Courtesy of Elizabeth Broadbent

I Don't Make Resolutions For New Year's Eve

by Elizabeth Broadbent

All over the mommy blogosphere, I see parents making New Year’s parenting resolutions. "I won’t yell at my kids so much," these parents pledge. "I’ll feed my kids healthier. We’ll do bedtime on time every night. We’ll get rid of the massive number of toys my kids have accumulated. I’ll take more pictures. I’ll praise them more, or touch them more, or play with them more. This I so vow, starting New Year’s Day."

F**k that noise. I find the idea of making a specific parenting resolution, then trumpeting it to the world, a great way to blast your insecurities to the whole internet, and a wonderful way to perpetuate an unhealthy fixation on parenting. Are we supposed to make a specific parenting resolution now, alongside our regular resolution? What about a marriage resolution? A dog-training resolution? How many resolutions do we need to have before January 1?

That's why I'm not making a parenting New Year’s resolution this year, and frankly, I don't think you should either.

Courtesy of Christopher Broadbent

I think New Year's resolutions are yet another way for parents to put pressure on themselves and fail to live up to their own expectations. If you don't stick to your resolution, it’s just one more way for other parents to shame you, one more sally in the mommy wars, one more way for them to prove they're better than you.

That's not to say that I don't think there's room for me to improve as a parent. I’m always trying to yell less. I’m always trying to take more pictures and spend more time playing with my kids. I want to read to them more, and have them watch TV less. I want them to do more chores.

Resolve to take more photos of your kids all you want. By May, you’ll be back to square one.

Parenting is desperately important to me, so I'm always trying to learn and make myself better.
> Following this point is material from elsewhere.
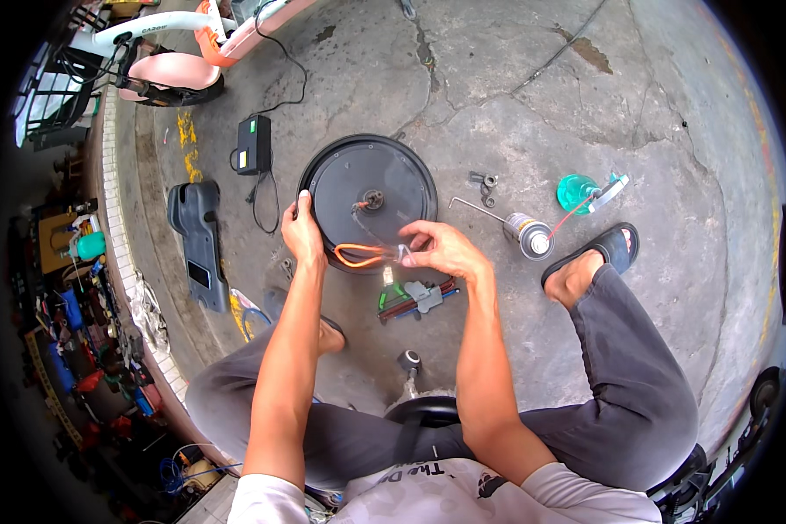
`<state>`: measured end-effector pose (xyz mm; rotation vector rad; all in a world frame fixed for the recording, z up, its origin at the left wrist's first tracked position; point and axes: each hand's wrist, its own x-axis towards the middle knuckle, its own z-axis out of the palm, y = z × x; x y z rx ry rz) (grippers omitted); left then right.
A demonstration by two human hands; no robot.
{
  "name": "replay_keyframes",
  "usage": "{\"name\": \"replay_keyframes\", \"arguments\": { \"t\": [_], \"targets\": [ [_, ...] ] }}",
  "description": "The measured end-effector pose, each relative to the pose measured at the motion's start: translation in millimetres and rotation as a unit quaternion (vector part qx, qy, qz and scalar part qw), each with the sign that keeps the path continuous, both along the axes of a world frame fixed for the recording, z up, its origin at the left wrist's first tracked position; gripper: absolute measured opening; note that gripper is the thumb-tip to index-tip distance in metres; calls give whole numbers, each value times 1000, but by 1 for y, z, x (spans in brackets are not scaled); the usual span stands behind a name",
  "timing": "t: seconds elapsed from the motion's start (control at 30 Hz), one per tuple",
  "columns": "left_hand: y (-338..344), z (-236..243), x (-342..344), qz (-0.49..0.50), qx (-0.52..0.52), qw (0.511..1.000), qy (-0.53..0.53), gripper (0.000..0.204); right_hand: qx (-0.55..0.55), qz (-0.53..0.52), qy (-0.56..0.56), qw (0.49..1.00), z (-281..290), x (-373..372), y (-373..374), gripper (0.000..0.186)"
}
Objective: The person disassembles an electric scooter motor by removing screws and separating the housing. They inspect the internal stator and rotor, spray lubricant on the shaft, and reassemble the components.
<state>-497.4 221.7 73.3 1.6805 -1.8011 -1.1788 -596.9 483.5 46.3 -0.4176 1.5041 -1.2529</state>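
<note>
A white shirt (410, 493) is closest, with the person's dark grey trousers (637, 393) spread to either side. Between the knees, on the concrete floor (533, 349), sits a round black wheel (349, 175), its flat face and central axle turned upward. The left hand (304, 234) clasps the wheel's rim on the left side, thumb laid on the edge. A loop of orange wire (351, 262) lies over the wheel's near edge, reaching toward the right hand (445, 251). That hand has its thumb and fingers curled toward each other around something pale at the wire's end; blur hides whether they pinch it.

Just below the wheel are a green-handled tool (391, 295) and a grey clip-like piece (424, 298). To the right, a few small metal parts (487, 188) lie near a spray can (533, 237) with a red straw, and beside that is a teal bottle (576, 192). To the left are a black charger (253, 144) with its cord and a long dark plastic cover (197, 249). A pink and white scooter (183, 70) stands at upper left.
</note>
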Motion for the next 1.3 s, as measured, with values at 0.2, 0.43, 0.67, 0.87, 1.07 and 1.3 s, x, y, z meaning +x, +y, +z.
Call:
{"name": "replay_keyframes", "arguments": {
  "t": [0.2, 0.43, 0.67, 0.87, 1.07, 1.3],
  "targets": [
    [2, -2, 3, 0, -13, 1000, 1, 65, 31, -60, 39, 997, 11, 11, -13, 44],
    [-1, -5, 6, -5, -6, 1000, 9, 65, 68, -85, -7, 994, 5, 5, -13, 52],
    [-4, -8, 13, -10, -26, 1000, 8, 65, -65, -238, -134, 960, 37, -4, -4, 53],
    [3, 0, 3, 4, 10, 999, 41, 65, -258, -353, -390, 811, 48, -3, -28, 45],
    [-10, -1, 9, 5, -1, 1000, -2, 73, -235, -381, -420, 789, 27, -5, -46, 17],
    [3, 2, -3, 29, -41, 998, -32, 62, -49, -473, -209, 854, 4, -7, -36, 27]
  ]
}}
I just try not to wait for January 1 to begin a program of self-improvement. A New Year’s resolution would concentrate on one thing. I’m concentrating on many, because I want to be the best mom I can be. I have to work on it all, all the time, from January to December. My kids deserve as much.

Even if you disagree with the above assessment of New Year's resolutions, there's one thing you have to admit: they just don't work. One estimate suggests that only 10% of New Year's resolutions are actually achieved by the end of the year, and a study on New Year's gym memberships seems to support this conclusion: in 2012, 80% of people who joined a gym had quit 5 months later. 14% don't even make it till the end of February. So resolve to take more photos of your kids all you want. By May, you’ll be back to square one.

Courtesy of Elizabeth Broadbent

Even if I did make a New Year’s resolution, it wouldn’t necessarily have to do with my kids. That’s because I’m more than just a parent. I’m a writer, a wife, an amateur dog trainer, a creative maker of all types: I crochet, sculpt, paint, and Pinterest the shit of out things. I’m also a homeschooling stay-at-home mom who spends the vast majority of my time parenting and teaching.

I love being a mama, and I wouldn’t trade it for anything. But since I already expend so much energy doing it, I don't need to put additional pressure on myself to live up to some arbitrary New Year's resolution. Yes, my kids are the most important things in my life, along with my marriage. But I need to carve out some me time whenever I can. Maybe that would be my resolution: the anti-parenting resolution.

Courtesy of Elizabeth Broadbent

So no, I won’t be making a parenting resolution this year. I won’t be making any kind of resolution at all. I’ll just keep chugging along at my own program of self-improvement: trying to yell less, read more; worry less, play more. I’m not waiting until January 1st to work on it, and I won’t be quitting by the end of February. I’m not perpetuating a parenting war. I’ll do my own thing. I advise all the rest of you parents to do the same.